Uma grande família de amigos em Deus

Nesta semana em que comemoramos o Dia de Todos os Santos – cuja celebração, no Brasil, a fim de facilitar aos fiéis a participação nesta importante solenidade, é transferida do dia 1º de novembro para o domingo subsequente –, pudemos encontrar, nas redes sociais de amigos católicos, várias imagens que representam, lado a lado, a multidão de santos do Céu. Algo que chama a atenção nessas comemorações é a grande variedade entre os santos: temos sim muitos padres e bispos, monges e freiras, mas, ao mesmo tempo, as fileiras são também repletas de fiéis cristãos – pais e mães de família (Santa Rita de Cássia, São Luís e Santa Zélia Martin,), crianças (São Tarcísio, São Domingos Sávio), médicos (São Lucas, São Cosme e São Damião, Santa Gianna Beretta Molla), engenheiros (Santo Antônio de Sant’Anna Galvão, Beato Pier Giorgio Frassati), e a lista continua! Esta santa diversidade confirma o ensinamento da Igreja sobre a vocação universal à plenitude da vida cristã: “Todos na Igreja, quer pertençam à Hierarquia, quer por ela sejam pastoreados, são chamados à santidade” (Lumen gentium, 39).

Mas o que exatamente significa ser santo? O que têm de comum tantos homens e mulheres com histórias de vida tão diferentes entre si? Basicamente, todos eles são santos porque percorreram, cada um em suas próprias circunstâncias, a imitação de Cristo: “Em toda a sua vida, Jesus mostra-Se como nosso modelo: é ‘o homem perfeito’, que nos convida a tornarmo-nos seus discípulos e a segui-Lo; com a sua humilhação, deu-nos um exemplo a imitar; com a sua oração, convida-nos à oração; com a sua pobreza, incita-nos a aceitar livremente o despojamento e as perseguições” (Catecismo da Igreja Católica, 520).

A este respeito, há um belíssimo Christmas Carol, um canto inglês de Natal, que propõe seguir as atitudes do Menino-Deus, nascido de Maria: “Ao longo de toda a sua maravilhosa infância, Ele honrava e amava a humilde donzela em cujo regaço repousava, além de obedecer-lhe. As crianças cristãs devem ser doces, obedientes e boas como Ele, que é o modelo para nossa infância. Como nós, Ele crescia dia a dia; Ele era pequeno e frágil, e também como nós conheceu lágrimas e sorrisos. Ele sente nossa tristeza, e partilha nossa alegria” (Once in Royal David’s City).

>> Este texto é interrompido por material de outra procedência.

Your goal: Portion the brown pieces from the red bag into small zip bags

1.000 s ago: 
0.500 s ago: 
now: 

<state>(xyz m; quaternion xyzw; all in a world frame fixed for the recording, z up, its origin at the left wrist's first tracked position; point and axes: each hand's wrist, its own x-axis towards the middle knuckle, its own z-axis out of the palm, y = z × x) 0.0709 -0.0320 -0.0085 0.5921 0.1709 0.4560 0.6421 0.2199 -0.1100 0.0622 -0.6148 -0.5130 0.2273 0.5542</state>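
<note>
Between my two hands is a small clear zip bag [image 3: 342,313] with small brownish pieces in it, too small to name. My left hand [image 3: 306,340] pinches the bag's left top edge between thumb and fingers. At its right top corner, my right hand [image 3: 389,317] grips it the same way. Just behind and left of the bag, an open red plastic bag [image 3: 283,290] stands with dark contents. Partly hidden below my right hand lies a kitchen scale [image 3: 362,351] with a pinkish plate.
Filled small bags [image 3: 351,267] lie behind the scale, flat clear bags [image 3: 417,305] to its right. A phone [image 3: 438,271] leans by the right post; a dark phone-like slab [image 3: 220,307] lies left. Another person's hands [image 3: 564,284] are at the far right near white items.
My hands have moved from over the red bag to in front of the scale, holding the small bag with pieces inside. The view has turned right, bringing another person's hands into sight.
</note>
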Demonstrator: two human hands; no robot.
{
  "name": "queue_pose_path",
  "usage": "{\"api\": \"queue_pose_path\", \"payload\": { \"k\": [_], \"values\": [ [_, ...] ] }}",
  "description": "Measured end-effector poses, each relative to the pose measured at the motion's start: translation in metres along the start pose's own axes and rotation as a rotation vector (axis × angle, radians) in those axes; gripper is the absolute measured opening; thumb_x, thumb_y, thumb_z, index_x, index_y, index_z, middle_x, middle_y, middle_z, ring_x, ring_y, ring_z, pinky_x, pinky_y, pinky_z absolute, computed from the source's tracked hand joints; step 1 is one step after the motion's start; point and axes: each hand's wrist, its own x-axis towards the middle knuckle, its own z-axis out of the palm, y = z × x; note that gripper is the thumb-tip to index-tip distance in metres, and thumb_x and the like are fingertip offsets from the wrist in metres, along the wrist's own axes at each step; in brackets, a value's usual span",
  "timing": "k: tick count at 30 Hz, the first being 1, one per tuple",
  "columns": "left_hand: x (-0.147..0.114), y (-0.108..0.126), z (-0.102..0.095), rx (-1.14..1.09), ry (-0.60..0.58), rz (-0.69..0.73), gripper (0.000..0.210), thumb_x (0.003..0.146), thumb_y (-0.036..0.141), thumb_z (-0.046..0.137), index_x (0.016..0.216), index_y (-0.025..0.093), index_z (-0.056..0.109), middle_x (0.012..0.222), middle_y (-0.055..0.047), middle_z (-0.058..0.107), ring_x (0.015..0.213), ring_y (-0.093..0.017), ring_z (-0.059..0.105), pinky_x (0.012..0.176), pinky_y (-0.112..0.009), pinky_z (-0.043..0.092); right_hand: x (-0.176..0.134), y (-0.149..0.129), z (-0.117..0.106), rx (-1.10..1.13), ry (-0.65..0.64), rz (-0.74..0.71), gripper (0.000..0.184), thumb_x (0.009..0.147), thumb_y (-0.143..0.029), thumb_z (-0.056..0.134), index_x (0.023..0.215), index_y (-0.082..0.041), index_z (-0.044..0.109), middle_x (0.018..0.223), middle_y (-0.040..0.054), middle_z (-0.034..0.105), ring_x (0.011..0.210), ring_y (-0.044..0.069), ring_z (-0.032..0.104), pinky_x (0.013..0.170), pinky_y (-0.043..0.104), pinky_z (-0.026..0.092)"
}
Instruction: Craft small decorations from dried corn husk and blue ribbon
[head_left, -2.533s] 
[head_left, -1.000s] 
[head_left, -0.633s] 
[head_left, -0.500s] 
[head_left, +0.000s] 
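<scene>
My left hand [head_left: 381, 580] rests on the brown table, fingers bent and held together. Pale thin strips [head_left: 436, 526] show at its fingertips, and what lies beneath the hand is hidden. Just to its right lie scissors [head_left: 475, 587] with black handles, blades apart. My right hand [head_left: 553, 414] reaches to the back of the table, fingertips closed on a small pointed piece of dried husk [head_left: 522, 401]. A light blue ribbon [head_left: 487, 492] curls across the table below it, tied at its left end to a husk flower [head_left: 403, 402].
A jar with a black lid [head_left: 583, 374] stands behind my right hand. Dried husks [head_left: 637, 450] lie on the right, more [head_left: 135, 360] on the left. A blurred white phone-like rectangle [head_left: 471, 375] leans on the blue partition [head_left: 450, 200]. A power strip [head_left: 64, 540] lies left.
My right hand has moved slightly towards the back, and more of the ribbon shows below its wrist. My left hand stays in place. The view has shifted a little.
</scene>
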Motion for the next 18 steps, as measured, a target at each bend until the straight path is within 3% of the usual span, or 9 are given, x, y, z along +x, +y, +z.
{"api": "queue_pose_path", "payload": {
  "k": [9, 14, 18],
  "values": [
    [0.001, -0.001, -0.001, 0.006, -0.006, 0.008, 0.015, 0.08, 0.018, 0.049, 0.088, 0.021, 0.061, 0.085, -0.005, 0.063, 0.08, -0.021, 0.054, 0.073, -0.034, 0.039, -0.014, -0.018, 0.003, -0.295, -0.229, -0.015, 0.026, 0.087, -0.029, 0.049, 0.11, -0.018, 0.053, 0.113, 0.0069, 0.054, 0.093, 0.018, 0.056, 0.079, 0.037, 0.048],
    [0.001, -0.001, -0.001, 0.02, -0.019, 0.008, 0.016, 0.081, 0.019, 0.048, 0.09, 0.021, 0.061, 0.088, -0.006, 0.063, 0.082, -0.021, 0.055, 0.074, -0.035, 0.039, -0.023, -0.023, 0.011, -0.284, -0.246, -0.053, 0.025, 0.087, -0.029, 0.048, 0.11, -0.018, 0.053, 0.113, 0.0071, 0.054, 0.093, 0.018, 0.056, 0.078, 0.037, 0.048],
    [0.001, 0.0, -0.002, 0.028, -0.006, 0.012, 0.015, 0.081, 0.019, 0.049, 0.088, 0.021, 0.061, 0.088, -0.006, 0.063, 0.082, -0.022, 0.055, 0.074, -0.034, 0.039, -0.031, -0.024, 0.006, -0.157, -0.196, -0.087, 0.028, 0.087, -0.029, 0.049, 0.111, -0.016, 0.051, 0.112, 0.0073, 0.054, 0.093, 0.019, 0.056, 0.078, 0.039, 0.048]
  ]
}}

A santidade, portanto, passa por alcançar aquelas virtudes que Nosso Senhor manifestou com excelência: a laboriosidade do carpinteiro de Nazaré, a pureza de Maria,  a misericórdia de quem perdoou a adúltera,  a caridade de quem entregou a vida por seus amigos…

É importante, aqui, desfazer a confusão entre ser santo e ser “carola”. O verdadeiro santo não é afetado; seu amor a Deus não é algo forçado e exterior. Não: santo de verdade é quem dá o seu melhor nos trabalhos que faz, e os completa sempre por amor a Deus e ao próximo. Quem não se escandaliza com as próprias fraquezas, e sabe recomeçar, com bom ânimo e confiança em Deus, quando um empreendimento não vai do jeito esperado. O santo se apoia na graça de Deus e, dela, totalmente depende. Sabendo-se fraco, apoia-se na fortaleza do Criador. Nos dizeres da jornalista Pilar Urbano, “o santo rouba de Deus até o amor com que consegue amá-lo”. 

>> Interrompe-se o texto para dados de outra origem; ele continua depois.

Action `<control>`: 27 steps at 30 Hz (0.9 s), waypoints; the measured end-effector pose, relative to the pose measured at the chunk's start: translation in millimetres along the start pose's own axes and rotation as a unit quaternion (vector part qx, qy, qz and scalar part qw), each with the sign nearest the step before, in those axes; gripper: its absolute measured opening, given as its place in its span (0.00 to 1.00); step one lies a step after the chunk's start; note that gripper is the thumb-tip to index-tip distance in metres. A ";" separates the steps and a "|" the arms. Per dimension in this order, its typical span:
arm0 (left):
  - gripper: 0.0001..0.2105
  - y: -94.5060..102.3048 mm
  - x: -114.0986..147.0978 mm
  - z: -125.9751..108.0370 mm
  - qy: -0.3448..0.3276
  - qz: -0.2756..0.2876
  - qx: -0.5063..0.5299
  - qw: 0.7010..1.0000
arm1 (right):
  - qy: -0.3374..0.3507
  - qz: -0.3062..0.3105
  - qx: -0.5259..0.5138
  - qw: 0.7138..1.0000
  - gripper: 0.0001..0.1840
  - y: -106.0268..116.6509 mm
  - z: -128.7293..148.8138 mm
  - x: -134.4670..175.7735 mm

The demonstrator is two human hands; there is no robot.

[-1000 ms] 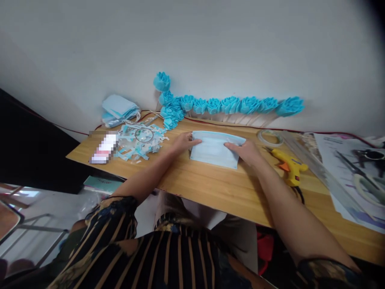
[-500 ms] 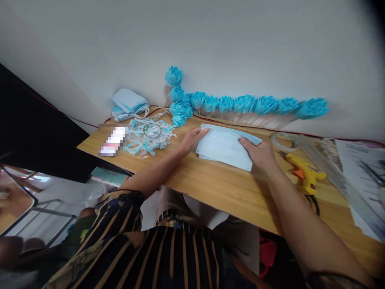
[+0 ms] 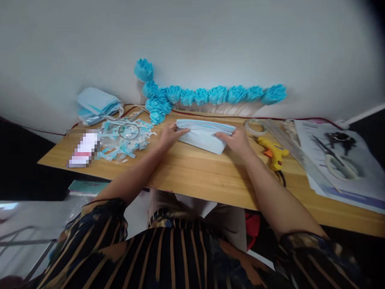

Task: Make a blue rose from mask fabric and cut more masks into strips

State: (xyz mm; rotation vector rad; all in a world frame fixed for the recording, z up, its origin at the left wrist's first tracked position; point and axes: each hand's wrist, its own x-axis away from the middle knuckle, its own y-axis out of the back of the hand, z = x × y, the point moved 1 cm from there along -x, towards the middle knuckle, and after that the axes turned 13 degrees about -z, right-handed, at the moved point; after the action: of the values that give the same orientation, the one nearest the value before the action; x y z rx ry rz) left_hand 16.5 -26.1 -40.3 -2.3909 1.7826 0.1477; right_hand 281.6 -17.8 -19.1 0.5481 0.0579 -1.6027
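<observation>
Between my two hands is a light blue pleated face mask [image 3: 202,138], stretched sideways just above the table, with several layered edges along its top. My left hand [image 3: 170,135] pinches its left end, thumb on the near face and fingers behind. At the right end, my right hand [image 3: 237,140] grips it the same way, the thumb lying across the front. The fingers behind the mask are partly hidden. A yellow glue gun [image 3: 273,152] lies on the table to the right of my right hand. Cut blue and white scraps [image 3: 132,136] are heaped left of my left hand.
Blue handmade flowers [image 3: 218,95] on thin stems line the wall. More folded masks [image 3: 98,102] sit at the back left, near a blurred phone [image 3: 84,148]. Tape [image 3: 255,126], scissors [image 3: 341,162] and printed paper [image 3: 369,176] lie on the right of the wooden table [image 3: 192,172].
The view has swung right, bringing the scissors fully into sight. The mask, still in both hands, has tipped so its layered top edge shows and its front looks shorter.
</observation>
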 end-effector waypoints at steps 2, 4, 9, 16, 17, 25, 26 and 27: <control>0.21 0.8 -0.2 2.1 -0.014 -0.001 0.000 1.000 | -0.002 0.027 -0.012 1.000 0.21 1.5 0.2 -0.8; 0.23 3.7 -0.9 2.6 -0.018 0.001 -0.026 1.000 | 0.005 0.059 -0.014 0.998 0.25 2.8 -2.1 -2.3; 0.24 10.7 -2.8 -2.2 -0.030 0.086 -0.180 0.980 | 0.023 0.151 0.005 0.988 0.28 3.7 -14.9 -5.9; 0.26 12.7 -4.5 -2.2 -0.063 0.095 -0.245 0.963 | -0.001 0.101 0.033 0.994 0.22 1.5 -21.6 -7.6; 0.25 13.3 -5.1 0.3 -0.052 0.084 -0.238 0.966 | -0.015 0.087 0.016 0.996 0.22 0.5 -21.2 -7.2; 0.28 10.9 -2.2 8.1 0.020 0.045 -0.104 0.993 | -0.049 -0.002 -0.052 0.997 0.21 -6.2 -13.1 -3.6; 0.29 9.7 -0.6 6.8 0.029 0.049 -0.099 0.993 | -0.040 -0.015 -0.036 0.998 0.21 -5.7 -12.2 -3.9; 0.29 8.8 0.9 5.2 0.039 0.056 -0.094 0.993 | -0.029 -0.026 -0.022 0.999 0.21 -4.6 -11.4 -4.3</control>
State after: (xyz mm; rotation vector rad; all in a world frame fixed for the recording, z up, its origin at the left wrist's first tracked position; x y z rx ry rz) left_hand 8.4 -28.4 -46.2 -2.4530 2.0232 0.2477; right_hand 280.8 -9.2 -28.8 0.4683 0.0637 -1.6631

Esta verdadeira santidade passa muitas vezes como invisível aos olhos do mundo: pensemos em Santa Teresinha do Menino Jesus, a grande santa dos tempos modernos – e cuja santidade passou completamente despercebida a algumas de suas irmãs de clausura. A grande santidade de Teresinha estava em fazer tudo por amor, no silêncio e ocultamento: sorrir às pessoas inconvenientes, adiantar-se às tarefas mais duras, escolher os piores assentos… 

Busquemos, também nós, enxergar ao nosso redor algo dessa santidade “ao pé da porta”, de que nos fala o Papa Francisco: “Nos pais que criam os seus filhos com tanto amor, nos homens e mulheres que trabalham a fim de trazer o pão para casa, nos doentes, nas consagradas idosas que continuam a sorrir” (Gaudete et exultate, 7).